Energy Futures Sent Sharply Higher

Market TalkMonday, Oct 5 2020
Market Talk Updates - Social Header

Improving outlooks for both the President’s health and a congressional stimulus package, and yet another hurricane threat staring down refining country are combining to send energy futures sharply higher to start the week with several contracts up around five percent in the early going.  

RBOB gasoline futures are once again leading the action, up nearly six cents so far today, wiping out the bulk of last week’s losses. The big bounce is another victory for the sideways trading range as technical support held yet again, and suggests we’ll see more sideways action in October when last week it was looking like we could see a price collapse.

The break in storm activity is officially over.
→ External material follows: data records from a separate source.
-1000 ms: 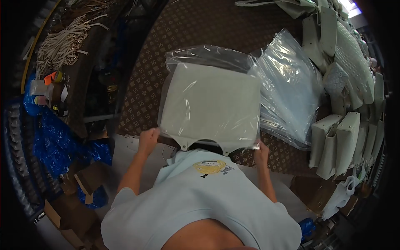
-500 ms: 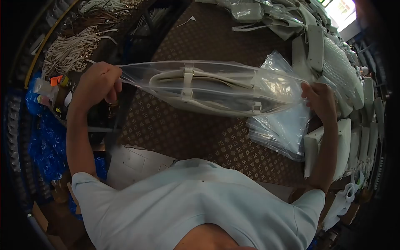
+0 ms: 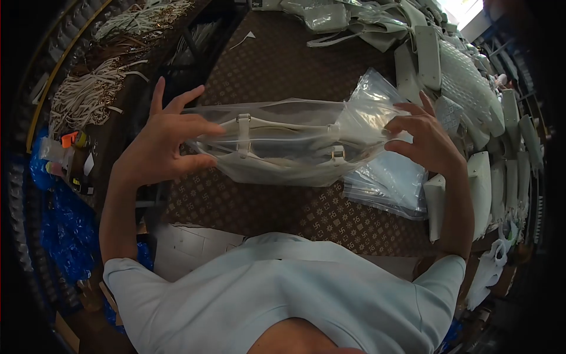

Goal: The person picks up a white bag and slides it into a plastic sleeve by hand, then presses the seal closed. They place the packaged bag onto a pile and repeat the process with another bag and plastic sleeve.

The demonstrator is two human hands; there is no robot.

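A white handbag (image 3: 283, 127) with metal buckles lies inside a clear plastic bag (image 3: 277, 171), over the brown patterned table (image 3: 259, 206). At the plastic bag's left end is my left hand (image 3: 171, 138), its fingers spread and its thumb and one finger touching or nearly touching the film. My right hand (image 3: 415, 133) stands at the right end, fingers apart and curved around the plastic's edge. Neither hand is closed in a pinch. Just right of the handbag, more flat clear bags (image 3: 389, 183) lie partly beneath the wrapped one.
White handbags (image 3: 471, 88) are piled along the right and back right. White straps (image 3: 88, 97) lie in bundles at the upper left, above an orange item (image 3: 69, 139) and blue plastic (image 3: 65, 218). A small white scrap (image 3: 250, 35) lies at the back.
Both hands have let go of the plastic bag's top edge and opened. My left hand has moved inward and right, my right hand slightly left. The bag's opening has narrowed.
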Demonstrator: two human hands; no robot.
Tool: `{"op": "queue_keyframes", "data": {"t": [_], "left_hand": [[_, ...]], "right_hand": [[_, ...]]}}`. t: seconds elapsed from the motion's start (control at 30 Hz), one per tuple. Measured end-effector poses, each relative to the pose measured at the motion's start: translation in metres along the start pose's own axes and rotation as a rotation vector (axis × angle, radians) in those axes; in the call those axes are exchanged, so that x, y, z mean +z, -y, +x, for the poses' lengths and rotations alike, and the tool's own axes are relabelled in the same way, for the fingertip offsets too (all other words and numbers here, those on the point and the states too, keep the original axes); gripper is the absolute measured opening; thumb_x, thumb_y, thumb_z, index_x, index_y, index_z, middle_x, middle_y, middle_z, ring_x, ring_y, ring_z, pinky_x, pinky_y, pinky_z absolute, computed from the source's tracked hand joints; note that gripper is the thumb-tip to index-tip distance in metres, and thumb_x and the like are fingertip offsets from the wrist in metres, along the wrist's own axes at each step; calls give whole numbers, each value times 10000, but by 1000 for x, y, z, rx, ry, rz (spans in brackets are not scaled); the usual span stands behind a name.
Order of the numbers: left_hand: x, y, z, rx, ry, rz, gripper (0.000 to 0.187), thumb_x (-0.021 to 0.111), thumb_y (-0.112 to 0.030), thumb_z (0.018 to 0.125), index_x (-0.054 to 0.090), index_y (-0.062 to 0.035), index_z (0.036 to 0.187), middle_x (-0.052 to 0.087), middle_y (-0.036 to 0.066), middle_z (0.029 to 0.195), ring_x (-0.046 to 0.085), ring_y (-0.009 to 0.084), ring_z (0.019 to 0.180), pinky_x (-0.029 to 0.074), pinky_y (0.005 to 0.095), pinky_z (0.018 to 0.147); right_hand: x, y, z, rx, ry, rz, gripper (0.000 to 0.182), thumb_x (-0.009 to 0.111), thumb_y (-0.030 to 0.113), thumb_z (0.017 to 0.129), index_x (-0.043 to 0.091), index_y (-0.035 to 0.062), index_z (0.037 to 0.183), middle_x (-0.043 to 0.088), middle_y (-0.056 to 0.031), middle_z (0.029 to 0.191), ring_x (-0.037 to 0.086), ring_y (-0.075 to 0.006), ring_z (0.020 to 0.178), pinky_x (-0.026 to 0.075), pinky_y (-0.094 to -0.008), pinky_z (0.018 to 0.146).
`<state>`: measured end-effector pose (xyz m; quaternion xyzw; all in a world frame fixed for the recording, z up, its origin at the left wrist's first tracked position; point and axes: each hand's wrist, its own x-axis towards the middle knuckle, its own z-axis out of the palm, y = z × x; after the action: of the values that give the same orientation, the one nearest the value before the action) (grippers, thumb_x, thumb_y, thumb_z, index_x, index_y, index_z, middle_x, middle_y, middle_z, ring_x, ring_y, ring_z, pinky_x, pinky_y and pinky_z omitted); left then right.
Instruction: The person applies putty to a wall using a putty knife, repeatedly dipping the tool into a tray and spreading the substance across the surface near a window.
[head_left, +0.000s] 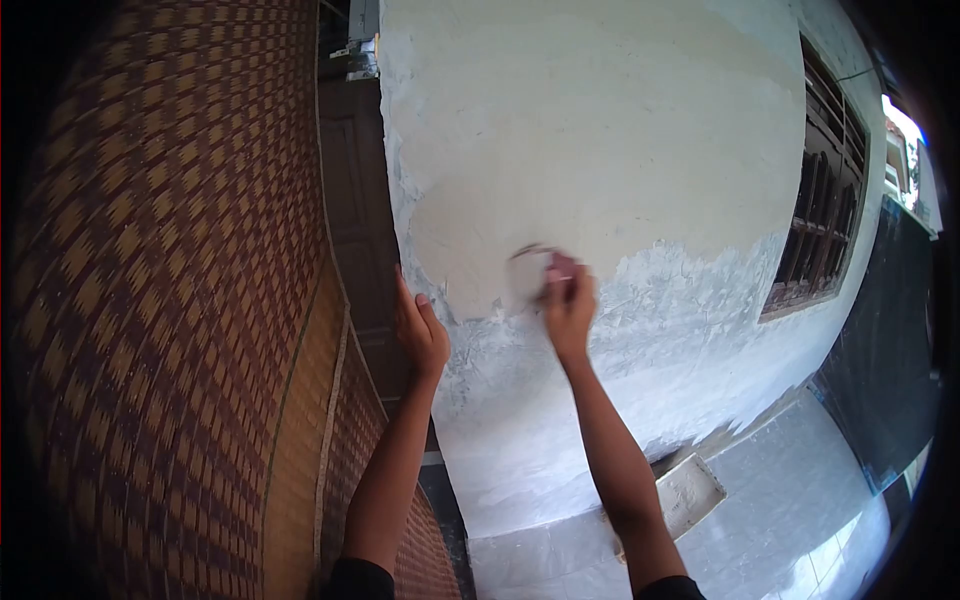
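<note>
My right hand (570,308) is closed around the dark red grip of a flat scraper (530,275), held against the wall. Motion smears the scraper's pale face and dark edge, so I cannot tell its exact shape. The wall (560,130) is smooth and cream-coloured above, with rough grey-white patches below and along its left edge. A slightly darker, smooth patch lies just left of the scraper. At the wall's left corner my left hand (424,325) rests with fingers stretched upward and thumb apart, holding nothing.
A woven brown-and-tan mat (190,250) hangs close on the left, beside a dark wooden door (355,200). On the tiled floor (770,490) stands a shallow rectangular tray (692,495) with whitish residue. To the right are a barred window (820,190) and a dark panel (885,340).
</note>
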<state>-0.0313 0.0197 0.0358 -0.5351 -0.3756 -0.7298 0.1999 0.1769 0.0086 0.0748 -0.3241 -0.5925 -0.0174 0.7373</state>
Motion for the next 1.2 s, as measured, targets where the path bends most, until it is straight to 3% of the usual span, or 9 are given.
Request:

Tropical Storms Gamma and Delta were both named, and Delta appears like it could be a hurricane pointing for Louisiana this weekend. The current forecast cone keeps Houston out of the possible range, but Pt. Arthur and Lake Charles are still possibilities, and the current path has this system heading directly over New Orleans, which has already narrowly avoided a couple direct hits earlier in the season. The P66 Alliance refinery chose to move up maintenance after shutting ahead of Sally, so it is already closed, and we’re likely to see other precautionary closures later this week if this path holds.

Baker Hughes reported six more oil rigs came online last week, five in the Permian and one in the Bakken, which puts the total U.S. count at 189, its highest level since mid-June. While that’s a bit of positive news for the struggling industry, keep in mind the count is exactly 600 rigs less than it was this same week a year ago.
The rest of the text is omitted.